** MATERIAL TO PROCESS follows **

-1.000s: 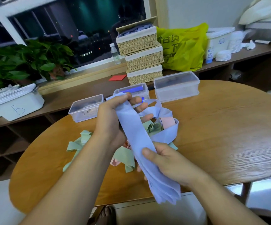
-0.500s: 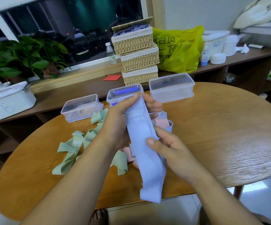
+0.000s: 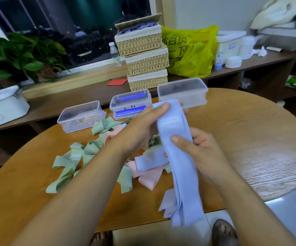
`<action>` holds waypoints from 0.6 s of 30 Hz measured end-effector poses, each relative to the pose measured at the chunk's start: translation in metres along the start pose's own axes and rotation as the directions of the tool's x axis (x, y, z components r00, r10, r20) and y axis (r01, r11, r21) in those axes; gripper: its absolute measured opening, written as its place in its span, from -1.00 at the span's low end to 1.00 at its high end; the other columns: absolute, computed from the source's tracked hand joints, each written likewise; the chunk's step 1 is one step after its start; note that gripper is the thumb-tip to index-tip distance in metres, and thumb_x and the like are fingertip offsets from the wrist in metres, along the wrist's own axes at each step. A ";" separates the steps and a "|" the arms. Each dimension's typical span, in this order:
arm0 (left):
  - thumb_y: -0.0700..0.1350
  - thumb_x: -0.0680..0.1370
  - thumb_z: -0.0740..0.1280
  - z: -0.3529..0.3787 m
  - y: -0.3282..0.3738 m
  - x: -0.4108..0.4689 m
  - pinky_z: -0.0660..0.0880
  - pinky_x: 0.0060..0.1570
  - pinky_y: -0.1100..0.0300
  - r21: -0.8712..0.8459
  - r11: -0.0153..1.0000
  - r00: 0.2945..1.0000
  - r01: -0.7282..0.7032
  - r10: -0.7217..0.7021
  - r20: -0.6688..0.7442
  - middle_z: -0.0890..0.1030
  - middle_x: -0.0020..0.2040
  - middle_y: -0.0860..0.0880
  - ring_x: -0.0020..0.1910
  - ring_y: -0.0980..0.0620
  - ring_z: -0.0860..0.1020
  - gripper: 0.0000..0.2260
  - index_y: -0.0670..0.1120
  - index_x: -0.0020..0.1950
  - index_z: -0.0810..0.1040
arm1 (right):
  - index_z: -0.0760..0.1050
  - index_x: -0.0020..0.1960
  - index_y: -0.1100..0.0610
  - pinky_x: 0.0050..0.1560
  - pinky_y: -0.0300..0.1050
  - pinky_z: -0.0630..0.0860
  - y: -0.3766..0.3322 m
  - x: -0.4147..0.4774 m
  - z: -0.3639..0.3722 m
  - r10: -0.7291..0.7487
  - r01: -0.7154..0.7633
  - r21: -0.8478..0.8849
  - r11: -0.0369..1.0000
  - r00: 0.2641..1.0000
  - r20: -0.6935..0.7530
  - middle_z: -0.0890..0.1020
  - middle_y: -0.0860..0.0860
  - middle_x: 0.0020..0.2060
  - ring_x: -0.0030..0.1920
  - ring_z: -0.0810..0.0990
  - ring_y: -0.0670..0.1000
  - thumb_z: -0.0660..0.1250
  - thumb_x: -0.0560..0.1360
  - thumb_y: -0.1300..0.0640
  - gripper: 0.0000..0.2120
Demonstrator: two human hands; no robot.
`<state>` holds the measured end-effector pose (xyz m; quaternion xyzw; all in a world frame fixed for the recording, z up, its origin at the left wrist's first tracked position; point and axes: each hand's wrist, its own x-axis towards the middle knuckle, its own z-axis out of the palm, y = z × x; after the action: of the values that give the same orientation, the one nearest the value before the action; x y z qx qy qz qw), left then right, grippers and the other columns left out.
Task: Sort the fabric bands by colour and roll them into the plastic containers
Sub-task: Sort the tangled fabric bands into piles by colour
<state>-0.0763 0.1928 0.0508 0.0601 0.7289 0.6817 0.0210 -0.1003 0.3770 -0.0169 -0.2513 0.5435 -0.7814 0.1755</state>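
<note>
Lilac fabric band [image 3: 177,139], pinched by left hand [image 3: 140,128]; right hand [image 3: 198,150]

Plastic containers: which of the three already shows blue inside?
The middle container, in front of the basket stack: vivid blue shows through its clear walls. The left container and right container show none.

hands [image 3: 140,132] [image 3: 202,153] 2 | containers [image 3: 80,116] [image 3: 131,105] [image 3: 182,93] 3 | baskets [image 3: 139,41] [image 3: 148,62] [image 3: 148,80] 3 | bottle [image 3: 115,54] 1 | bag [image 3: 191,50] 1 | plant [image 3: 19,55] 1 | feet [image 3: 102,237] [image 3: 223,231] 2 | bands [image 3: 179,157], count unclear, 3 colours
</note>
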 end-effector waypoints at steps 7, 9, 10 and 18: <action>0.03 0.67 0.34 -0.030 -0.083 -0.016 0.57 0.08 0.10 0.783 0.581 0.969 0.223 -0.043 -0.245 0.68 0.01 0.17 -0.01 0.20 0.61 -0.86 0.09 0.14 0.68 | 0.71 0.20 0.09 0.13 0.13 0.62 0.015 0.017 -0.037 0.093 -0.094 0.011 0.995 0.952 -0.290 0.78 0.13 0.06 0.11 0.74 0.21 0.33 0.69 0.17 -0.81; 0.22 0.60 0.35 -0.017 -0.090 -0.013 0.59 0.02 0.05 0.857 0.447 0.962 0.257 -0.033 -0.271 0.65 0.00 0.13 -0.02 0.10 0.59 -0.75 0.11 0.12 0.65 | 0.71 0.17 0.08 0.21 0.27 0.61 0.022 0.022 -0.041 0.088 -0.090 0.012 0.996 0.928 -0.361 0.77 0.14 0.06 0.14 0.73 0.27 0.35 0.68 0.15 -0.83; 0.31 0.56 0.34 -0.011 -0.091 -0.010 0.57 -0.02 0.05 0.895 0.355 0.958 0.269 -0.006 -0.285 0.63 -0.02 0.11 -0.03 0.07 0.57 -0.68 0.11 0.08 0.63 | 0.71 0.17 0.06 0.26 0.33 0.59 0.025 0.024 -0.042 0.076 -0.084 -0.004 0.996 0.921 -0.383 0.77 0.14 0.06 0.14 0.72 0.28 0.36 0.66 0.12 -0.83; -0.07 0.65 0.27 0.007 -0.042 0.003 0.34 -0.32 0.39 0.850 0.429 0.946 0.305 -0.036 -0.322 0.46 -0.27 0.01 -0.26 0.04 0.48 -0.80 -0.04 -0.17 0.42 | 0.68 0.22 -0.03 0.28 0.27 0.60 0.042 0.025 -0.047 0.101 -0.120 -0.021 0.993 0.907 -0.410 0.77 0.06 0.06 0.15 0.73 0.21 0.33 0.68 0.12 -0.80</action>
<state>-0.0809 0.1979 0.0086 -0.1007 0.9753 0.1930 -0.0378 -0.1485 0.3845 -0.0651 -0.0554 0.5991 -0.7929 0.0965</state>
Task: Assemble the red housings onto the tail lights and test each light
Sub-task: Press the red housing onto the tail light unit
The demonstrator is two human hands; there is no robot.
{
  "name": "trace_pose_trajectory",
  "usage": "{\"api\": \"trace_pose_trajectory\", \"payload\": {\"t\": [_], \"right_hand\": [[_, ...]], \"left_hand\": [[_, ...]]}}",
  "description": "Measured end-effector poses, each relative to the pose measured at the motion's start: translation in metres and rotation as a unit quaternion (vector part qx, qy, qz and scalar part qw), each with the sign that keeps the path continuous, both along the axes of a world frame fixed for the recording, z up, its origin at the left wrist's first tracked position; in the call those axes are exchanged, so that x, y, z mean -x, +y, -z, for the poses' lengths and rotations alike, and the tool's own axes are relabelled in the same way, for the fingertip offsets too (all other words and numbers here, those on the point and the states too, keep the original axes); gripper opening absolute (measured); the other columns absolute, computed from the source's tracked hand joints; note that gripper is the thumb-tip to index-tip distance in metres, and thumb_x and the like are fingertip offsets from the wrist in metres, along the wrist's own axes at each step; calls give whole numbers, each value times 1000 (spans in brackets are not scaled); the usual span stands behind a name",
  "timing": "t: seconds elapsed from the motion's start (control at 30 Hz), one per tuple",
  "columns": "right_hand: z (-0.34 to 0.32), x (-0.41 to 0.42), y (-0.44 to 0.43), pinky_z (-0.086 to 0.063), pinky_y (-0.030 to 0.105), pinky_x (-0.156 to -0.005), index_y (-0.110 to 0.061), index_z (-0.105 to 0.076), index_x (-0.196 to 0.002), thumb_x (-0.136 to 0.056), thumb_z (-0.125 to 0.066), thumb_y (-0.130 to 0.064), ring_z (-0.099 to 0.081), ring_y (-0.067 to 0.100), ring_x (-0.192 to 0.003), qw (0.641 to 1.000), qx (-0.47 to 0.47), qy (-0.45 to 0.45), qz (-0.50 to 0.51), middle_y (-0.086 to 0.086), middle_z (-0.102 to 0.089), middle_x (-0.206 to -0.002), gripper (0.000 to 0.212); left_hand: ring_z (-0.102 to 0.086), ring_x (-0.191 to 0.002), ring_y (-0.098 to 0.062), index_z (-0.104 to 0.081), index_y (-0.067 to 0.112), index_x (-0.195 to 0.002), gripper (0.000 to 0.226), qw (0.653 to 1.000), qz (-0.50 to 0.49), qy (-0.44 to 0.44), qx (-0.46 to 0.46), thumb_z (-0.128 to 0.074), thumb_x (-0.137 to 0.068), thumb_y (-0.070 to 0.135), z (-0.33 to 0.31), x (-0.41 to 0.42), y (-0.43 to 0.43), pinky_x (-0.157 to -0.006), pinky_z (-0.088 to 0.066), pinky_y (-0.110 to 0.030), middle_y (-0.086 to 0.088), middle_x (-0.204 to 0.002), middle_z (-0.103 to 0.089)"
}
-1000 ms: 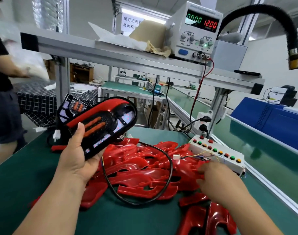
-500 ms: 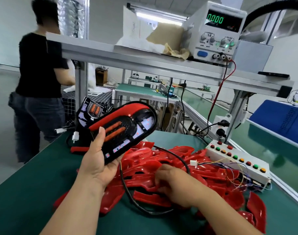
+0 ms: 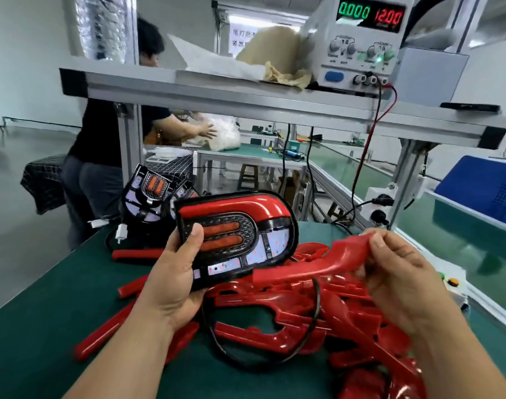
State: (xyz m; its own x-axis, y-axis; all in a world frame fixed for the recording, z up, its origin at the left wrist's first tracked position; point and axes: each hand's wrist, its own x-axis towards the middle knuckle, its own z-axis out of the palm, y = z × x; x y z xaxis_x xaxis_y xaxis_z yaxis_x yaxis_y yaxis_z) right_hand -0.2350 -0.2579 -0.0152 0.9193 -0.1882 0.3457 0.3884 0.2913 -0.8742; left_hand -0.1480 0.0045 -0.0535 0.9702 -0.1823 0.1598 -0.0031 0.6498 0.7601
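While a pile (image 3: pixel 289 318) of red housings lies on the green table (image 3: pixel 44 312), the left grip (image 3: pixel 171 277) curls round a tail light (image 3: pixel 240 234) held above it, thumb on the lens. At 3 o'clock of the light, the right grip (image 3: pixel 395 272) pinches one housing (image 3: pixel 312 266) above the pile. A power supply (image 3: pixel 358 44) on the shelf (image 3: pixel 246 102) at 1 o'clock reads 12.00.

The red housings (image 3: pixel 289 321) are glossy, smooth plastic. The tail light (image 3: pixel 237 237) has a shiny black plastic frame. The bench top (image 3: pixel 44 312) looks matt green; the shelf frame (image 3: pixel 246 102) is dull metal.
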Motion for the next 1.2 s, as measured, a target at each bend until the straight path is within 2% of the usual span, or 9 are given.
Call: {"api": "trace_pose_trajectory", "payload": {"t": [0.17, 0.43, 0.53, 0.63, 0.73, 0.83, 0.97, 1.07, 1.2], "right_hand": [[8, -7, 22, -48, 18, -46, -5, -58, -81, -79, -60, -20, -51, 10, -45, 1000, 9, 25, 5, 5, -57, -56, 15], [16, -8, 36, -46, 17, -50, -7, -60, -83, -88, -60, -25, -55, 9, -46, 990, 91, 91, 55, -1, -58, -50, 19], [19, -8, 38, -45, 17, -49, -11, -63, -81, -93, -59, -29, -58, 9, -48, 965, 188, 116, 139, -3, -59, -51, 22], [22, -9, 36, -46, 19, -56, -20, -66, -79, -90, -61, -40, -59, 4, -53, 917, 307, 97, 236, -8, -62, -55, 24], [26, -12, 36, -41, 21, -60, -25, -61, -80, -86, -64, -45, -55, -1, -59, 890, 347, 88, 281, -9, -62, -67, 21], [34, -16, 39, -41, 25, -62, -27, -52, -88, -82, -63, -53, -54, 4, -65, 888, 340, 94, 296, -7, -59, -75, 29], [39, -17, 44, -49, 29, -70, -32, -51, -97, -69, -45, -76, -61, 8, -78, 898, 304, 90, 304, -9, -61, -89, 52], [38, -16, 49, -59, 40, -74, -23, -59, -113, -69, -50, -74, -68, 16, -88, 956, 190, 124, 188, -1, -68, -97, 69], [32, -12, 53, -54, 25, -59, -22, -68, -99, -68, -65, -60, -67, 12, -75, 990, 79, 105, 53, -2, -72, -84, 49]], "left_hand": [[-70, -100, -37, -62, 26, -122, 48, 997, 50, -24, -52, -60, -81, 52, 4, 11, -19, -72, -58, -50, -16, -115, -71], [-69, -105, -37, -56, 23, -128, 50, 996, 70, -15, -55, -52, -88, 53, 5, 20, -25, -75, -58, -48, -16, -118, -70], [-70, -103, -35, -56, 23, -128, 51, 996, 61, -16, -65, -52, -87, 52, 4, 21, -25, -74, -59, -48, -15, -117, -71], [-70, -102, -35, -56, 22, -128, 53, 996, 51, -15, -68, -53, -84, 52, 2, 23, -27, -73, -59, -46, -14, -116, -71], [-71, -101, -35, -56, 21, -128, 54, 996, 49, -15, -66, -53, -84, 52, 1, 24, -27, -71, -60, -45, -15, -114, -72], [-71, -101, -35, -56, 20, -129, 59, 996, 49, -17, -67, -59, -80, 52, 1, 26, -28, -71, -59, -45, -14, -115, -71], [-71, -101, -33, -57, 23, -128, 62, 996, 56, -6, -62, -67, -74, 52, 1, 27, -28, -69, -60, -42, -12, -115, -72], [-72, -99, -33, -60, 25, -125, 60, 996, 63, 9, -60, -71, -72, 51, 0, 28, -28, -67, -60, -41, -12, -114, -72], [-73, -94, -32, -60, 25, -125, 61, 997, 53, 23, -58, -72, -70, 48, -3, 30, -29, -65, -60, -41, -11, -109, -74]]}}
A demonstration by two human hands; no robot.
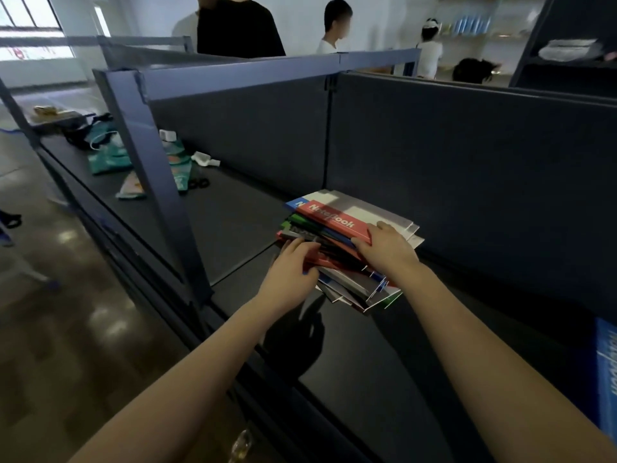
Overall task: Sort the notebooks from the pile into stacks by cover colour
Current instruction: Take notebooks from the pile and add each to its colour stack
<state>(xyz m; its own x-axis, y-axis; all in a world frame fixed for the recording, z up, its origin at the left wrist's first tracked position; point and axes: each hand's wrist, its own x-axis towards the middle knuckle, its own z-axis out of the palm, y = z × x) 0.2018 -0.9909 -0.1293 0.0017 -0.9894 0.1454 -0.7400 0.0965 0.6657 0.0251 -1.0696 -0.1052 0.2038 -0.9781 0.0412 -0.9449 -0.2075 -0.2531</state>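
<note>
A blue notebook [607, 372] is cut off at the right edge.

One pile of notebooks [337, 225] is lying on one desk [233, 212], its books too overlapped to count. Two grips, the left grip [290, 272] and the right grip [387, 248], are holding it. One blue notebook [606, 372] is lying apart, and at least four people [238, 28] are standing behind.

We have a single wide-angle view, worn on the person's head: it looks forward and down at the dark shelf [233, 212], near the notebook pile [337, 225] at mid-frame, with the room behind.
</note>
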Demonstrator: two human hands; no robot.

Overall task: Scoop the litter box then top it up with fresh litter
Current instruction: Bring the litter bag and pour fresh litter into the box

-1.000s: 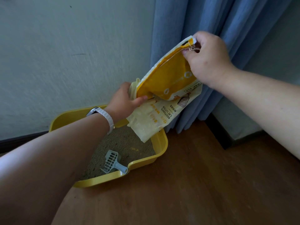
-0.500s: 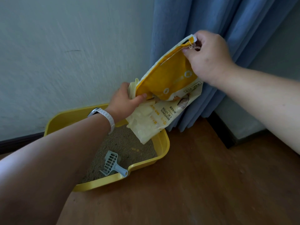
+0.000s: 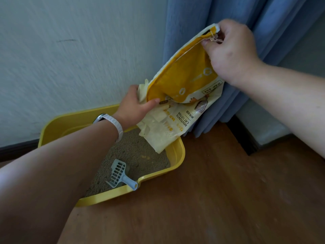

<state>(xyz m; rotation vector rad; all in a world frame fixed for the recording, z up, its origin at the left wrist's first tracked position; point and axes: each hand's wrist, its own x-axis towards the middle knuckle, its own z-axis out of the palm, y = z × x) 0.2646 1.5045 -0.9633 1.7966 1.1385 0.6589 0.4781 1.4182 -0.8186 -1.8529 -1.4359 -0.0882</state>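
Observation:
A yellow and cream litter bag (image 3: 184, 85) hangs upside down over the far right corner of the yellow litter box (image 3: 177, 155). My right hand (image 3: 232, 55) pinches the bag's upper corner, high by the curtain. My left hand (image 3: 137, 106) grips the bag's left side lower down, thumb across its front. The bag's crumpled lower end points into the box. Brown-grey litter (image 3: 133, 148) covers the box floor. A pale blue slotted scoop (image 3: 119, 173) lies on the litter, its handle resting against the near rim.
The box sits on a wooden floor (image 3: 219, 199) against a white wall (image 3: 70, 59) with a dark skirting board. A blue curtain (image 3: 193, 18) hangs right behind the bag. A grey ledge (image 3: 263, 127) stands at the right.
The bag and both hands have stayed almost still; my left hand sits slightly lower on the bag. The view has shifted a little.

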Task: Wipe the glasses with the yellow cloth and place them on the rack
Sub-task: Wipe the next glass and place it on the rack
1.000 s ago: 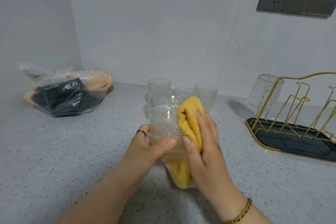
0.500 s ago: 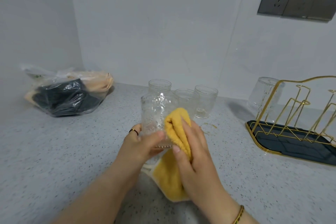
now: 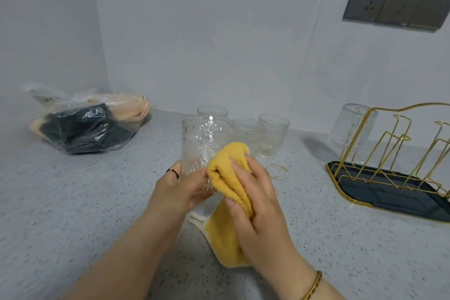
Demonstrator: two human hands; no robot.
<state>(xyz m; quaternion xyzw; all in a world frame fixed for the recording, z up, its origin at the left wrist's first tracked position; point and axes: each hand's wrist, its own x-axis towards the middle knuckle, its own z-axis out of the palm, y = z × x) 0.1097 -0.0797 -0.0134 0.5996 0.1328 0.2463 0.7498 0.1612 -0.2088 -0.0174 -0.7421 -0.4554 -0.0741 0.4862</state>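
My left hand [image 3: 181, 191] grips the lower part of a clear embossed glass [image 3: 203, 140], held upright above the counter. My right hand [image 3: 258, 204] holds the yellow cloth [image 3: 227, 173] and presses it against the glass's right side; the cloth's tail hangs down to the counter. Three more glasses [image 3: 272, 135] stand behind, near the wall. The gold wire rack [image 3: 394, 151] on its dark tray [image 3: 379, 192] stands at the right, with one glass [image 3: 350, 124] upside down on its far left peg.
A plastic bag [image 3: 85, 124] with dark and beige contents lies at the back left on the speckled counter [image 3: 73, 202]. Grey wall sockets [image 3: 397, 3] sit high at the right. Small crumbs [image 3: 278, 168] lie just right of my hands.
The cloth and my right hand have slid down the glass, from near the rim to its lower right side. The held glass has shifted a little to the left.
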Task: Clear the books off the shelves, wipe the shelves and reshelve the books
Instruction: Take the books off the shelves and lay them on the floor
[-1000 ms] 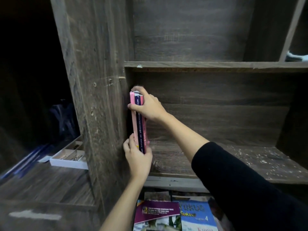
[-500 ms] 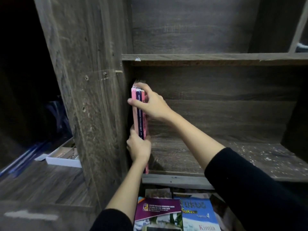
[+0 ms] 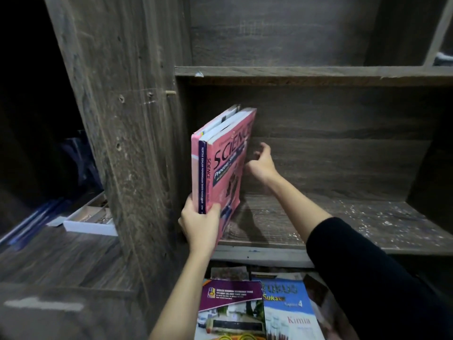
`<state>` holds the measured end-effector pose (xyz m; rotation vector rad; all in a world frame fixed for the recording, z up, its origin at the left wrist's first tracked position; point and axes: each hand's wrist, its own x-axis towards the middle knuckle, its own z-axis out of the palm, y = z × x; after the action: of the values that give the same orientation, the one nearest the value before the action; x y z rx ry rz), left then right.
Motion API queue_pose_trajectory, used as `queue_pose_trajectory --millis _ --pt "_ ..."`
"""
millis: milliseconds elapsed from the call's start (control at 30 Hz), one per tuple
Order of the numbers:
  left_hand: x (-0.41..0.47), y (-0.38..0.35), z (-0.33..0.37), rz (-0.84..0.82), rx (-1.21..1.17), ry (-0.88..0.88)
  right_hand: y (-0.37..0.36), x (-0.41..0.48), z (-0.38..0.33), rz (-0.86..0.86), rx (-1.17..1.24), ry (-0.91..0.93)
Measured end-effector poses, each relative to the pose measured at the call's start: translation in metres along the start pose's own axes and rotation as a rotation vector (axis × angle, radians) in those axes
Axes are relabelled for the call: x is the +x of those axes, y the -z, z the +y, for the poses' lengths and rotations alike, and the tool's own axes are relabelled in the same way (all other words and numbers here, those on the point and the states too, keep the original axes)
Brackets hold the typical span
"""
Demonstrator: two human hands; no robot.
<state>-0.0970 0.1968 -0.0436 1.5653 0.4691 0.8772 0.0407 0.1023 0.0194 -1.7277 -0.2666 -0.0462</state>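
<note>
Seemingly a dim study corner in a home: a worn wooden bookcase (image 3: 137, 123), science and chemistry schoolbooks (image 3: 226, 168), and beside it a desk (image 3: 61, 256) bearing a white tray (image 3: 89, 227).

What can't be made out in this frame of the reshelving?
All in the head view:
- Right hand: fingertips hidden behind the pink Science book; contact unclear.
- Bundle in the left hand's grip: inner books hidden between covers.
- Lower books: cut off by the bottom edge and the sleeve.
- White tray: contents blurred, partly behind the side panel.
</note>
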Motion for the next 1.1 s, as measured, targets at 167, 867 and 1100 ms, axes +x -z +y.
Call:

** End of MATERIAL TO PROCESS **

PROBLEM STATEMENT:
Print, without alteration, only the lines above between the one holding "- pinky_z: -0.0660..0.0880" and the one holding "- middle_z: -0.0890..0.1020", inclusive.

EXERCISE SOLUTION:
  - pinky_z: -0.0660..0.0880
  - pinky_x: 0.0060..0.1570
  - pinky_y: -0.1100..0.0300
  - r21: -0.8712..0.8459
  - r11: -0.0153..1.0000
  - r00: 0.2945..1.0000
  - r01: -0.7282..0.7032
  - r10: -0.7217..0.7021
  - r20: -0.6688..0.7442
  - middle_z: -0.0890..0.1030
  - middle_x: -0.0020..0.2040
  - middle_y: -0.0860..0.0880
  - ring_x: -0.0020..0.1910
  - ring_y: -0.0980..0.0620
  - ring_z: -0.0860..0.1020
  - gripper: 0.0000..0.2260
  - index_y: -0.0670..0.1120
  - index_x: -0.0020..0.1950
  - index_z: -0.0810..0.1040
arm1 (right):
  - index_z: -0.0760..0.1050
  - index_x: -0.0020..0.1960
  - index_y: -0.1100..0.0610
  - pinky_x: 0.0050..0.1560
  - pinky_y: -0.0300..0.1050
  - pinky_z: -0.0630..0.0860
  - y: -0.3766..0.3322 m
  - x: -0.4147..0.4774 m
  - z: -0.3639..0.3722 m
  - r10: -0.7291..0.7487
  - r01: -0.7154..0.7633
  - r21: -0.8478..0.8849
  - r11: -0.0369..1.0000
  - r00: 0.2641..1.0000
  - r20: -0.6935..0.7530
  - middle_z: -0.0890..0.1020

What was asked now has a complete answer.